The tail-stock should have a long bearing upon the V's, which should be at least two thirds of the swing of the lathe. The bolts for clamping it down should be considerably nearer the front than the rear end so as to counteract the lifting tendency due to pressure against the center. In lathes of 12 to 30-inch swing two bolts will be sufficient to rigidly secure it to the bed. In larger lathes, four bolts should be used.
For the purpose of setting over for turning tapers the tail-stock is composed of a low base and the movable part of the tail-stock proper, the transverse adjustments being made with a cross screw furnished with a square head. The two parts are held together by the holding-down bolts which secure the tail-stock to the bed. In larger lathes, say from 30-inch swing up, the division between the two parts is near the top, which should be secured by an additional set of four bolts so that the spindle may be set over without releasing the holding-down bolts which secure it to the bed. Thus, if a heavy piece of work is supported upon centers the tail spindle may be set over for turning tapers without removing the work from the centers.

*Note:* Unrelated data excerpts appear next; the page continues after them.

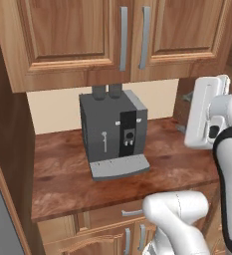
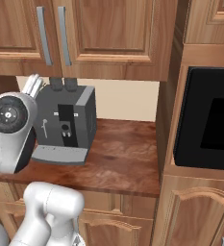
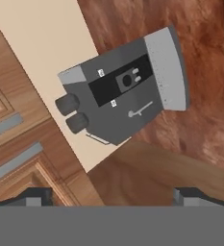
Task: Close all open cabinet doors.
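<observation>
Hand view: we see the two dark tips of the gripper (image 3: pixel 112 197) standing well apart at 6 o'clock with nothing between them, so we record the jaws as spread wide and empty. The camera is rolled; the grey coffee machine (image 3: pixel 125 93) lies diagonally across frame centre on the wooden counter (image 3: pixel 200 120), its back against the cream wall (image 3: pixel 46 43).

Left base view: the two cabinet doors (image 1: pixel 67 35) run along the top edge, at 12 o'clock above the machine. Their grey bar handles (image 1: pixel 123 37) sit side by side at the meeting stiles, and both panels look flush with the frame, so we judge this pair shut.

Right base view: a black oven front (image 2: pixel 207 120) sits at 3 o'clock.

We judge the arm is pulled back, jaws wide, because no pushing contact is needed here.
</observation>
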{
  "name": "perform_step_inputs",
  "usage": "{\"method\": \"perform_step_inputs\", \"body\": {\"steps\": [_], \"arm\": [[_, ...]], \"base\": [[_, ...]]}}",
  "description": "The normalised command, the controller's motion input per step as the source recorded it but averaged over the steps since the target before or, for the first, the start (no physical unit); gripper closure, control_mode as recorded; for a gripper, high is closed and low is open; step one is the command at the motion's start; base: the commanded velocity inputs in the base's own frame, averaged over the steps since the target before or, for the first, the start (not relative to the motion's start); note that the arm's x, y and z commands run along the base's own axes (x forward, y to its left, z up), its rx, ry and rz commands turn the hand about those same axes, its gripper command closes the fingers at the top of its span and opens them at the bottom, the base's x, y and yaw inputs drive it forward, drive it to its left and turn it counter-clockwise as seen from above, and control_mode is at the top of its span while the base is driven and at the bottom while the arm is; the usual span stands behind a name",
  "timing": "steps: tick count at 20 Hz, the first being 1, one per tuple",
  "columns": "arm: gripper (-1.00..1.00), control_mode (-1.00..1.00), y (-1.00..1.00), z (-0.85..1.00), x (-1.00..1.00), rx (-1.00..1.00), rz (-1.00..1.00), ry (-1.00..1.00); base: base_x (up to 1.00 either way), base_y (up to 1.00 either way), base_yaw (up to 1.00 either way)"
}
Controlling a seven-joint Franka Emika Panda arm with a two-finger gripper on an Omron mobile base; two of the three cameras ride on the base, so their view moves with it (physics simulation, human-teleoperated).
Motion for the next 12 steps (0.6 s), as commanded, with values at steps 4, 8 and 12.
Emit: {"method": "perform_step_inputs", "body": {"steps": [4,8,12], "arm": [[-1.0,-1.0,-0.06,0.0,-0.28,0.01,0.0,0.05],[-1.0,-1.0,-0.01,-0.1,-0.32,0.0,0.0,0.0],[-1.0,-1.0,0.0,-0.07,-0.35,0.0,0.0,-0.04]], "base": [[0.0,0.0,0.0],[0.0,0.0,0.0],[0.0,0.0,0.0]]}}
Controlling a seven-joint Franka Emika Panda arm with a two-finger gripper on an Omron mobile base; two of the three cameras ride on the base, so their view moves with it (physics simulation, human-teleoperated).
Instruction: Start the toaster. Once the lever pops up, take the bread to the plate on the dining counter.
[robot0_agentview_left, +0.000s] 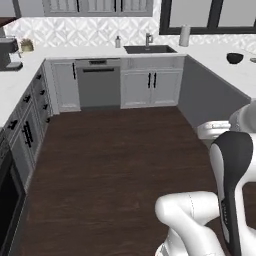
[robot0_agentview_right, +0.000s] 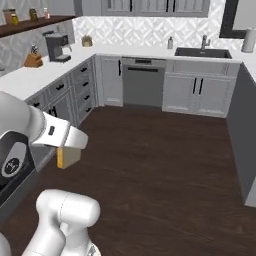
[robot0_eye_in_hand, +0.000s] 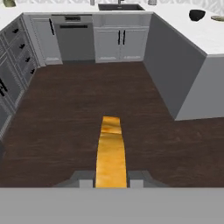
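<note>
Overhead, one dining counter (robot0_eye_in_hand: 199, 39) runs along the right of the hand view, white-topped on a grey base, carrying one dark bowl (robot0_eye_in_hand: 197, 15) and the edge of one plate (robot0_eye_in_hand: 217, 18) beside it. One dishwasher (robot0_agentview_right: 143, 82) and one sink (robot0_agentview_right: 202, 52) sit on the far wall; one coffee machine (robot0_agentview_right: 56, 46) shows at the left. One bread (robot0_eye_in_hand: 110, 151) slice is clamped in the closed gripper (robot0_eye_in_hand: 111, 179), above the dark floor (robot0_agentview_left: 115, 165). No writing is legible.
</note>
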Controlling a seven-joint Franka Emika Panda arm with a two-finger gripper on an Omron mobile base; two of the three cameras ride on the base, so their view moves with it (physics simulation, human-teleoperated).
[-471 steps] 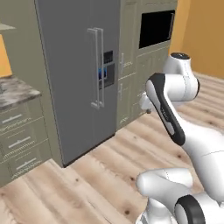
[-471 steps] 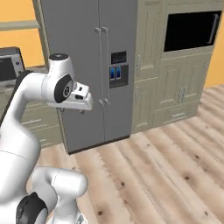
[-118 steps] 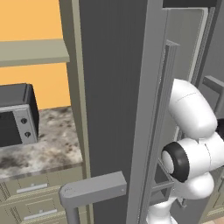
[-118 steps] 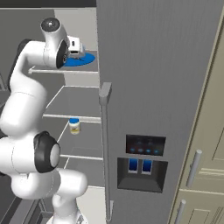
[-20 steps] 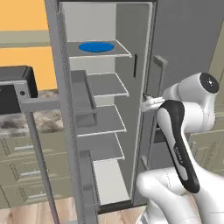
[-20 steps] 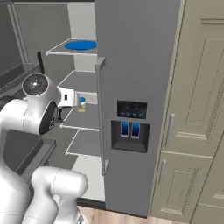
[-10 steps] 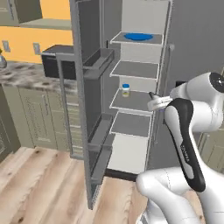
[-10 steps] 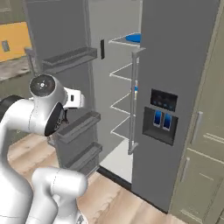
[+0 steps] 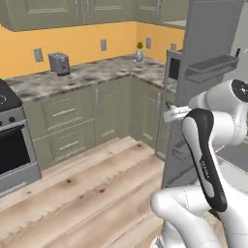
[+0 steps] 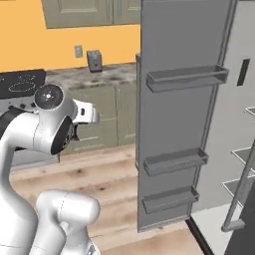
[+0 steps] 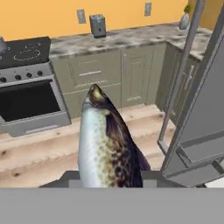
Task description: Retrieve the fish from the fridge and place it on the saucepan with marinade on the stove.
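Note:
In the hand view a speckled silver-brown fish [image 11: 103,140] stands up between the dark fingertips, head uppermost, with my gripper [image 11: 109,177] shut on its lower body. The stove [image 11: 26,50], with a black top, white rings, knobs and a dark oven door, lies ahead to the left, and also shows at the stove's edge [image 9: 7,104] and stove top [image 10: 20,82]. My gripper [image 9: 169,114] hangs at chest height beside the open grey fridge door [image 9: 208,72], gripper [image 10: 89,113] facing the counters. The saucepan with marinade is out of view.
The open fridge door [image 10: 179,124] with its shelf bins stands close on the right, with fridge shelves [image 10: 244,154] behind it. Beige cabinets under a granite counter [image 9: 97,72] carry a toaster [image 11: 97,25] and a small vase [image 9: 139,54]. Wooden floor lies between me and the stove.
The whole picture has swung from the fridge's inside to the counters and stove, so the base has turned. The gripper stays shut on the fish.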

In lathes of 24-inch swing and over there should be a rack and pinion device for moving the tail-stock to any desired position on the bed. In lathes of 36-inch swing and over this device should be back-geared so as to give sufficient power to easily move the heavy mass.

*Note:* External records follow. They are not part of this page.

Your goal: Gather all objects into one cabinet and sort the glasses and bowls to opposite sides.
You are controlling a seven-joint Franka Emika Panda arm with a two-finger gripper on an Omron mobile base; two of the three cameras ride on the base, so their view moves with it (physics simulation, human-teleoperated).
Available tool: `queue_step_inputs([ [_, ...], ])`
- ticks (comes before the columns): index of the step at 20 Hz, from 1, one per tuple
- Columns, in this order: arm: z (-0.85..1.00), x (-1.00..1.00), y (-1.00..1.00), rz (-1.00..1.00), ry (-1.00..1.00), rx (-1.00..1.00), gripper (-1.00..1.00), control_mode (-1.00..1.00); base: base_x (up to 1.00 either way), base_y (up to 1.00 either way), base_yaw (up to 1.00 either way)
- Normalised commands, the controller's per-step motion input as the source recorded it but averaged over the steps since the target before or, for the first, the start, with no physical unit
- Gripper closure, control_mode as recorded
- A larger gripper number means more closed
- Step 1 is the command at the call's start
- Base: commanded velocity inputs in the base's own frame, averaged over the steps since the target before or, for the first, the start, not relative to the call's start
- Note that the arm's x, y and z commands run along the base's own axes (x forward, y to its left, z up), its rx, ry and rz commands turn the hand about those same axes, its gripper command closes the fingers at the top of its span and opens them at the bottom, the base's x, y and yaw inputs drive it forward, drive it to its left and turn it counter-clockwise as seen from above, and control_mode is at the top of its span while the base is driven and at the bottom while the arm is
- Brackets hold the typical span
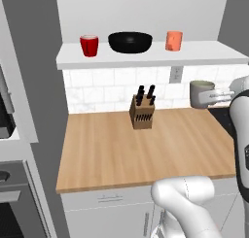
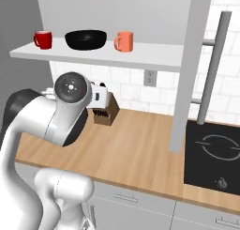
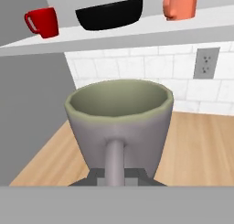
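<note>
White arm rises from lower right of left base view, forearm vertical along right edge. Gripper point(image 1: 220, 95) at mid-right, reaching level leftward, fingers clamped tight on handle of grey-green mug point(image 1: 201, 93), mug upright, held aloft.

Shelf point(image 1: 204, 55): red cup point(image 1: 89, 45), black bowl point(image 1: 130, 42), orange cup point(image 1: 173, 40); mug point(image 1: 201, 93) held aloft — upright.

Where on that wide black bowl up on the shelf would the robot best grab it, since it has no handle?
Probably by the rim. The black bowl sits upright and is wide and shallow, too broad to span. The near edge faces the open front of the shelf, with the red cup and orange cup standing apart at either side.
</note>
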Motion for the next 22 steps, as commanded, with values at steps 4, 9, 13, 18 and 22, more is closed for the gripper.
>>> queue_step_inputs([
  [4,0.00,0.00,0.00,0.00,0.00,0.00,1.00,1.00,-0.05,0.00,-0.04],
  [9,0.28,-0.04,0.00,-0.05,-0.13,-0.06,1.00,-1.00,-0.02,0.00,0.00],
  [13,0.64,0.00,-0.01,-0.19,-0.13,-0.12,1.00,-1.00,0.00,0.00,0.00],
  [18,0.84,0.27,-0.08,-0.32,-0.01,-0.08,1.00,-1.00,0.00,0.00,0.00],
  [22,0.58,0.62,-0.19,-0.28,0.01,-0.02,1.00,-1.00,0.00,0.00,0.00],
])
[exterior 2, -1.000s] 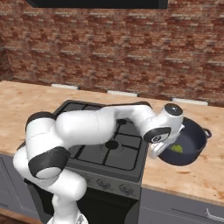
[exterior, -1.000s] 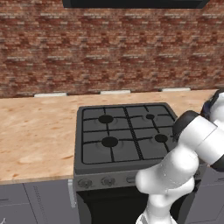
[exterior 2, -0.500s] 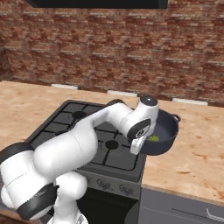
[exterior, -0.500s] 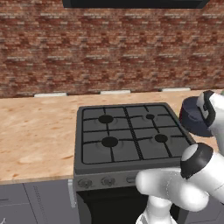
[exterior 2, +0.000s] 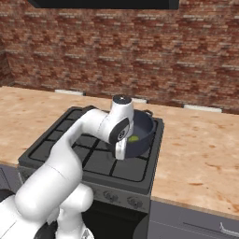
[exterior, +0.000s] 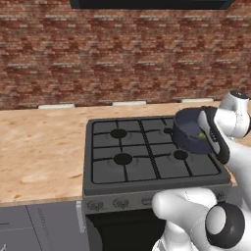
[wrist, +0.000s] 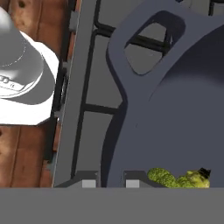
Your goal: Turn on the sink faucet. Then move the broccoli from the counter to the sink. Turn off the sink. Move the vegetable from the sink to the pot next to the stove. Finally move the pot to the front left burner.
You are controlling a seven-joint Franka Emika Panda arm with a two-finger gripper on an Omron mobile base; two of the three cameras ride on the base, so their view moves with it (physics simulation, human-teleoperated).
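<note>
The hand [wrist: 109,177] is clamped on the rim of the pot [exterior 2: 140,133] and holds it in the air above the right side of the stove [exterior: 152,162], over its back right part. The broccoli [wrist: 177,178] lies inside the pot, close to the gripped rim. The step in hand is, I judge, the last one: to carry the pot to the front left burner [exterior: 122,158].

To do this well, the pot should travel to the left and toward the front while it stays level, so the broccoli does not roll out. It should stay above the grates during the travel. The pot should come down only when its centre is over the burner, and the hand should let go only after the bottom rests flat on the grate.
</note>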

This back gearing should begin with a ratio of two to one, and increase as the lathe is larger and the tail-stock is heavier, so that one man may conveniently do the work.
Engravings of tail-stocks, as designed by prominent builders, are introduced to illustrate these conditions and the manner in which they have been met.

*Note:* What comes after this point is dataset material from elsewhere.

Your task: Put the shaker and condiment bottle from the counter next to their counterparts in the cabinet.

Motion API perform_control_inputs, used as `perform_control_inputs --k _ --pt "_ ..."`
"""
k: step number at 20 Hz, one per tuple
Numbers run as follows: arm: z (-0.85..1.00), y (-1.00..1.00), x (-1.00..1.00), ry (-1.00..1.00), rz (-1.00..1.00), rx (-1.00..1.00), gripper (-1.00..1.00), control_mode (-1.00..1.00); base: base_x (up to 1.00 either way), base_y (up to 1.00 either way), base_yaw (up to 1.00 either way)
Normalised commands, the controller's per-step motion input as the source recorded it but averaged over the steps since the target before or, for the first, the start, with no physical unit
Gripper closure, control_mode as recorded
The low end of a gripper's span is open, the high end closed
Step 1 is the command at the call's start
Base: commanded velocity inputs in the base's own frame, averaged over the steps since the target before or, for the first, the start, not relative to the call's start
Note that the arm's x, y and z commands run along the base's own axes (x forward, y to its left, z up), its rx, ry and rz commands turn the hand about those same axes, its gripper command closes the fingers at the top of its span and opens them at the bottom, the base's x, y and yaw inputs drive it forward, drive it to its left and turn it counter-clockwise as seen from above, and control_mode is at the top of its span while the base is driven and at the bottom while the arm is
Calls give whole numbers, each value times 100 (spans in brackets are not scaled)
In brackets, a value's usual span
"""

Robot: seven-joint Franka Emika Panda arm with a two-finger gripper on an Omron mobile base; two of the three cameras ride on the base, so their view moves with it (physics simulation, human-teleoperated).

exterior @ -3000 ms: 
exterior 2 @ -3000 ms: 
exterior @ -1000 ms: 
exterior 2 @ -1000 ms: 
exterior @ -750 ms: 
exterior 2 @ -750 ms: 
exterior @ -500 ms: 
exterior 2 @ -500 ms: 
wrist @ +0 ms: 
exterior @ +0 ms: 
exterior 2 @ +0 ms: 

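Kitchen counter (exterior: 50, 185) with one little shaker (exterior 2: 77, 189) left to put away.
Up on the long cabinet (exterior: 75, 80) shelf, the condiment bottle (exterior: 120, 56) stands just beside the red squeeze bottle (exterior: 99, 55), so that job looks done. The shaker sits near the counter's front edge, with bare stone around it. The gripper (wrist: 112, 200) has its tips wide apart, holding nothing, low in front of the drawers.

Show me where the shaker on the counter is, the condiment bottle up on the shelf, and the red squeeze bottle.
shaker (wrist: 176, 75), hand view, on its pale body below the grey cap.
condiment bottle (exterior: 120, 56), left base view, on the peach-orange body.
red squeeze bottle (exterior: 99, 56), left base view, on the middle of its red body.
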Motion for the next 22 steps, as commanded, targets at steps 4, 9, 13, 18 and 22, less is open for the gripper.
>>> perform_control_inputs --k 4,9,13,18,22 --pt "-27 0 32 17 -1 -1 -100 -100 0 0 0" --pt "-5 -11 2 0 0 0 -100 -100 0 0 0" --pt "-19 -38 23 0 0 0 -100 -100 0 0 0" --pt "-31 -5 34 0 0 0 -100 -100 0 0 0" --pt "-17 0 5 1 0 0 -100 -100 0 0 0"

The Pratt & Whitney tail-stock is shown in Fig. 94. Its particular feature is the overhang at the front end for giving extra support to the spindle. The spindle is larger than usual, which gives better support to the center and is very useful when using it to support the rear end of a drill or reamer when long holes are to be drilled or reamed. It is secured to the bed by an eccentric and lever device which is quick and convenient.
Figure 95 shows a front view of a Reed tail-stock for a 27-inch swing lathe. It will be noticed that the holding-down bolts are in line with the bed and both at the front of the upright supporting the spindle sleeve. They are so placed to permit the upright to be cut away in front so as to permit the compound rest to swing around to a position much nearer parallel with the line of the bed than with the ordinary form. A rear view is shown in Fig. 96, which is of the same tail-stock except that a three-bolt crank replaces the hand wheel.
The form of the casting is well shown as seen from the rear. This form is called the "off-set tail-stock."
Figure 97 is an excellent view of the Lodge & Shipley type of tail-stock for small lathes, and shows their device for clamping the spindle, and the mechanism of the tail-spindle screw. The contour of the casting might be improved so as to appear more clean and symmetrical, without detracting from its solid and substantial appearance.
Fig. 94. - 14-inch Lathe Tail-Stock, built by the Pratt & Whitney Company.
Fig. 95. - Front View of 27-inch Lathe Tail-Stock, built by the F. E. Reed Company.
Fig. 96. - Rear View of the Reed Tail-Stock.
Fig. 97. - Tail-Stock of the Lodge & Shipley Lathes.